Work order: Leaving the pictures aside, return all of the data below exactly.

The data:

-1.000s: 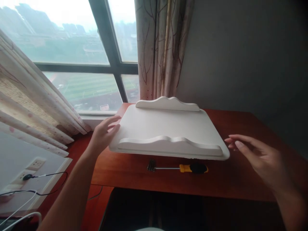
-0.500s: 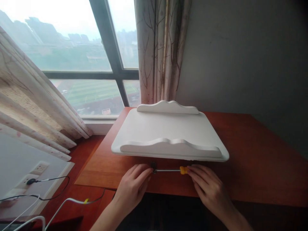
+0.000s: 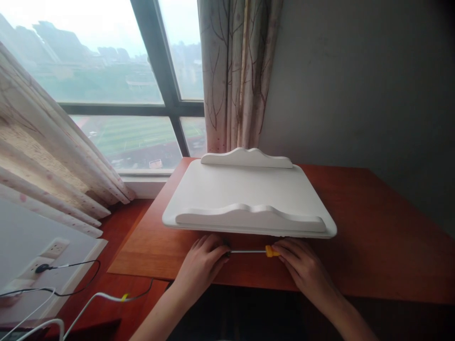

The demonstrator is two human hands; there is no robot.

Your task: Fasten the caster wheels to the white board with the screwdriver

Task answer:
-1.000s: 
-0.500s: 
+0.000s: 

The demonstrator is two human hands; there is no robot.

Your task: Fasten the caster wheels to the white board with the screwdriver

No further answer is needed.